Procedures for risk-stratification of lung cancer using buccal nanocytology

Abstract

Lung cancer is the leading cause of cancer deaths in the U.S. with survival dramatically depending on stage at diagnosis. We had earlier reported that nanocytology of buccal cells can accurately risk-stratify smokers for the presence of early and late-stage lung cancer. To translate the technique into clinical practice, standardization of operating procedures is necessary to consistently yield precise and repeatable results. Here, we develop and validate simple, robust, and easily implementable procedures for specimen collection, processing, etc. in addition to a commercially-viable instrument prototype. Results of this work enable translation of the technology from academic lab to physicians' office.

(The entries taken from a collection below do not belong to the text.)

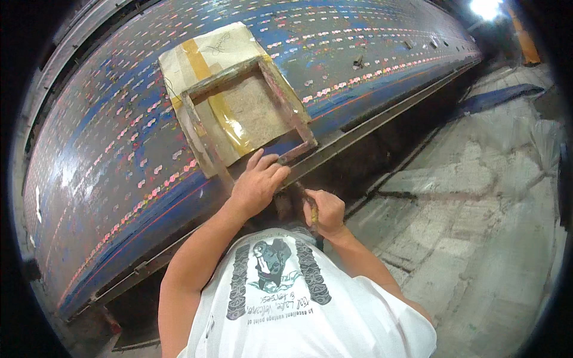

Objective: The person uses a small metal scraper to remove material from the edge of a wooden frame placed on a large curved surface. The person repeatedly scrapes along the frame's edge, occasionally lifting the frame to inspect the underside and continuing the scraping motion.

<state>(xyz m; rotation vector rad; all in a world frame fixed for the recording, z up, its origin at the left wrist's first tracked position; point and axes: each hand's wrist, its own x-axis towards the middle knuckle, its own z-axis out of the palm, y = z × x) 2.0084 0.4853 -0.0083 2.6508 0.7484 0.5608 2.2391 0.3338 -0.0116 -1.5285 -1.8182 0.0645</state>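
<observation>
An open wooden frame [286, 99], like a screen-printing frame without visible mesh, lies over a flattened cardboard piece [215, 44] patched with brown tape. Its near end reaches the table's front edge. My left hand [257, 183] grips the near rail, fingers curled over it. Lower right, beyond the table edge, my right hand [329, 212] is closed around a hand tool [314, 214] with a worn, yellowish handle. The tool's far end points up toward the near rail, close to my left hand. Its working end is too dark and blurred to identify.
The long printing table [121, 89] bears rows of small pink-and-white printed motifs and blue paint smears. A metal rail [385, 114] borders its near side. Small dark pieces [358, 61] sit farther along. Right of it lies a worn floor [447, 215] with a blue strip [503, 97].
</observation>
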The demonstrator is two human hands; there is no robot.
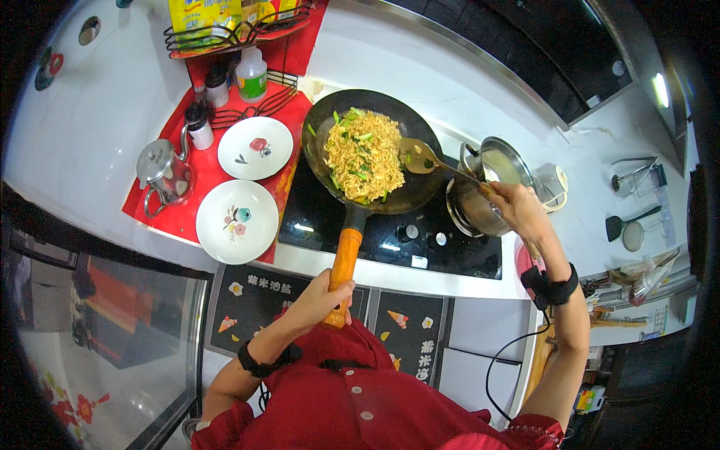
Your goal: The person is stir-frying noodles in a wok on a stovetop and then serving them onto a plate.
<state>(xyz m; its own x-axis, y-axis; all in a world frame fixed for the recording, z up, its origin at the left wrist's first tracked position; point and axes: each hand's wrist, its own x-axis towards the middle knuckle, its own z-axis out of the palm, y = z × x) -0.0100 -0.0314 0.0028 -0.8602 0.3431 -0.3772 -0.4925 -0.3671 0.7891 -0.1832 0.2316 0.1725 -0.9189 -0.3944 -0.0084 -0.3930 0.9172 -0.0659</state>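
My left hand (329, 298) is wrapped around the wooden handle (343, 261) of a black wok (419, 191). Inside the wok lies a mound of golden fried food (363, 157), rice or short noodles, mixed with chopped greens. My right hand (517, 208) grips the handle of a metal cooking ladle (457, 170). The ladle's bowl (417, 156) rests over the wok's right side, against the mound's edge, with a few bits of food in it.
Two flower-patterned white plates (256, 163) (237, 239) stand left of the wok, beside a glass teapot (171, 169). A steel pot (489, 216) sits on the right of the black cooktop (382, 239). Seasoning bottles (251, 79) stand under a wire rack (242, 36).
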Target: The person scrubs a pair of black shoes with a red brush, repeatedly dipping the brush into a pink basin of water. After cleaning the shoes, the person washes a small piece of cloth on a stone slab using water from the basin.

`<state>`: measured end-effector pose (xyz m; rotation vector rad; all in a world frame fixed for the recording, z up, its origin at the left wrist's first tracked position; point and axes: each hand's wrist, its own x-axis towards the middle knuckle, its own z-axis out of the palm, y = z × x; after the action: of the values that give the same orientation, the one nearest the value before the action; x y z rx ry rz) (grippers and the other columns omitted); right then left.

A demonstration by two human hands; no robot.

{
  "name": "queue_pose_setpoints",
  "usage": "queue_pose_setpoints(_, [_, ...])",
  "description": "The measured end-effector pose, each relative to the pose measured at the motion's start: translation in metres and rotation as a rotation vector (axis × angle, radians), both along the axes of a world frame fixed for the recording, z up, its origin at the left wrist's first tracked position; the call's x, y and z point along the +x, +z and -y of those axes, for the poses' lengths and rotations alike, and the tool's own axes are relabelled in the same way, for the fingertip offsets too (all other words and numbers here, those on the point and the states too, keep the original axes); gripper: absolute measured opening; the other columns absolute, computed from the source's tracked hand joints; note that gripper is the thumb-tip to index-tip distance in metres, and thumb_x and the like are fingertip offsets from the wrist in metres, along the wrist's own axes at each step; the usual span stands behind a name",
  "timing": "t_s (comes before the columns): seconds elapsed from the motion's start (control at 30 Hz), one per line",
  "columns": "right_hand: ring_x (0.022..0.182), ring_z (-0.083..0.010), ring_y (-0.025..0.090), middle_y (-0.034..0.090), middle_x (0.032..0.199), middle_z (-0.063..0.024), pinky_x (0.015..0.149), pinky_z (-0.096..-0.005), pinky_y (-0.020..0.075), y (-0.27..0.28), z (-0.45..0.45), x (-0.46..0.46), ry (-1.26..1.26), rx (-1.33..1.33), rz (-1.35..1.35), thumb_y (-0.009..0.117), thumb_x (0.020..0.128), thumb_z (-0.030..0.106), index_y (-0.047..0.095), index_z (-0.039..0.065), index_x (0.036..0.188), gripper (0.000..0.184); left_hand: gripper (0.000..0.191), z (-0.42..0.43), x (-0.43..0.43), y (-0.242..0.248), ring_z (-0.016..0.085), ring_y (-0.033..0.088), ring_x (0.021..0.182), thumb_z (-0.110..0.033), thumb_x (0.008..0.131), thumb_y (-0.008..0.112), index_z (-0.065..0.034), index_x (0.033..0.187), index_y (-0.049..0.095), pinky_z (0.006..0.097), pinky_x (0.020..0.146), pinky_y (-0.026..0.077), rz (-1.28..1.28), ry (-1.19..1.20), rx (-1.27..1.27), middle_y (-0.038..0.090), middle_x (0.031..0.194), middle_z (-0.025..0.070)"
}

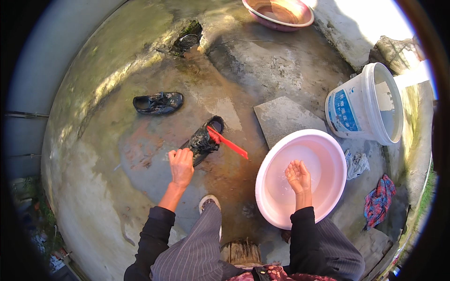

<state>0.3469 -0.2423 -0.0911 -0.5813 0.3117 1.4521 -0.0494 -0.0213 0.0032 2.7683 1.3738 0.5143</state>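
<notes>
My left hand [181,167] is closed on the toe end of a dark camouflage lace-up shoe [201,143], low over the wet concrete. A red plastic scrubbing brush [230,143] lies across that shoe's opening, its bristles against the shoe and its handle pointing away to the right. My right hand [299,176], palm up with cupped fingers and wet, is over the pink plastic basin [264,189], which holds water. A matching camouflage shoe [158,103] rests on the ground farther off to the left.
A white plastic bucket [348,105] with a blue label stands right of a flat concrete slab [286,117]. A pale rag [357,165] and a plaid cloth [379,202] lie at the right. Another basin [281,25] is at the top, near a drain hole [190,37].
</notes>
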Motion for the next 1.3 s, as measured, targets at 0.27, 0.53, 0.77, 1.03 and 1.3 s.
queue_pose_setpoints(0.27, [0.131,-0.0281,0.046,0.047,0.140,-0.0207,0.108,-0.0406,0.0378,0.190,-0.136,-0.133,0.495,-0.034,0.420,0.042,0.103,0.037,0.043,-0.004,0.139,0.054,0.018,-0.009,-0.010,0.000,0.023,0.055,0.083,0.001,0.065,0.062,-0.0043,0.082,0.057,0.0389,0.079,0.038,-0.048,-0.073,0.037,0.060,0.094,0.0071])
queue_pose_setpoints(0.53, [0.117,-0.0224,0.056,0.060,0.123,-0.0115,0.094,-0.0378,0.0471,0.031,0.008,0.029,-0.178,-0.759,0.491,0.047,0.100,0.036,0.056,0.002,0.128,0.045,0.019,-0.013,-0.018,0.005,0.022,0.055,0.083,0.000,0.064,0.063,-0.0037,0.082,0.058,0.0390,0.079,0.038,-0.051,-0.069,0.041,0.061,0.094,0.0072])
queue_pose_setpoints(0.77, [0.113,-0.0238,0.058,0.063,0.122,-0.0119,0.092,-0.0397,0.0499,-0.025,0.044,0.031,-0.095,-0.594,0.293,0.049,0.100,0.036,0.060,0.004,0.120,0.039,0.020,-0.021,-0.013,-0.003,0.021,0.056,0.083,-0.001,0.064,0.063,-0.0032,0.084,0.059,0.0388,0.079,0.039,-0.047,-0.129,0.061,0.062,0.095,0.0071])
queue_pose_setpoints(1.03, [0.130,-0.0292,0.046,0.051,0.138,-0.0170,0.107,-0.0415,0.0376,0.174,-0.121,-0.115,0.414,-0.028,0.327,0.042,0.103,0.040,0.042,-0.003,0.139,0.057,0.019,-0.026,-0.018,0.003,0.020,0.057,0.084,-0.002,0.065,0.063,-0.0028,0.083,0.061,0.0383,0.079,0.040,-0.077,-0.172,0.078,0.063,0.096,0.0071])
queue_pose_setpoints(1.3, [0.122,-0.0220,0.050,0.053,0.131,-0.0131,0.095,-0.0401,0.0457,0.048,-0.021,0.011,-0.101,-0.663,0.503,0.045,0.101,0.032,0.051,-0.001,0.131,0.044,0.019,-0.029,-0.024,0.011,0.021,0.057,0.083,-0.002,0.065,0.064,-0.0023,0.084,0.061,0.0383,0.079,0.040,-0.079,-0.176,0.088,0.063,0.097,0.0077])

Keywords: (110.0180) Microscopy; (110.2960) Image analysis; (120.0120) Instrumentation, measurement, and metrology; (170.1610) Clinical applications.

Fig. 1

(a) Schematic of the Partial Wave Spectroscopic (PWS)Microscopy instrument. White light is incident from a Xenon (Xe) lamp using Kohler illumination microscope light path (PWS Optics)| through the objective (OBJ) onto the sample. Spectrally-resolved microscope image is registered on a charge coupled device (CCD)| camera using a spectral filter (SF, either a slit spectrometer or a liquid-crystal tunable filter). TL denotes atube lens. (b) Measurement work flow of the buccal partial wave spectroscopic (PWS) nanocytology.

Fig. 2

Work flow of the buccal partial wave spectroscopic (PWS) nanocytology process that will enable clinical translation of the technology.

Fig. 3

Examples of buccal squamous epithelial cells found on prepared specimen slides. (a) Representative transmission image of two overlapping cells and (d) the corresponding spatially resolved map Σ(x, y) calculated by PWS. (b) Example of a folded isolated cell and (e) the corresponding map of Σ. (c) Isolated, non-folded cell classified as “suitable” for our study and (f) the corresponding Σ(x, y).

Fig. 4

The smearing deposition is affected by an individual’s technique and a majority of the results are not reproducible as observed from intra-coordinator and inter-coordinator comparisons. (a) Clinical coordinator A’s smearing technique – the brush was smeared back-and-forth in repetitive motions producing a very poor deposition of cells, (b) Clinical coordinator B’s smearing technique – extreme pressure may have been applied on the brush head producing only a few suitable cells, (c) Clinical coordinator C’s technique was most suited in producing many suitable cells for PWS analysis

Fig. 5

Representational transmission microscope images of slides prepared following the deposition techniques that were compared for PWS System Lung test SOP optimization. (a) Aerosol deposition at 10x (left) and 40x microscope magnifications (right), (b) Smear deposition at 10x and 40x.

Fig. 6

Structured workflow representation of the final, optimized SOP for the PWS System Lung Test. Standardized parameters were developed and validated on clinical subjects for each stage in the process.

Fig. 7

3-D model of the commercial-ready HT-PWS prototype that will be implemented in the centralized lab.

Fig. 8

Results of the validation clinical study (n = 37). Bar plots display the observed statistically significant difference between mean Σ of (a) red cells and (b) blue cells obtained from the smoker control population (n = 11 subjects) and the lung cancer population (n = 26) . (c) ROC curve of the diagnostic performance of Σ based on the two parameter model (AUC = 0.85, Se = 81%, Sp = 91%).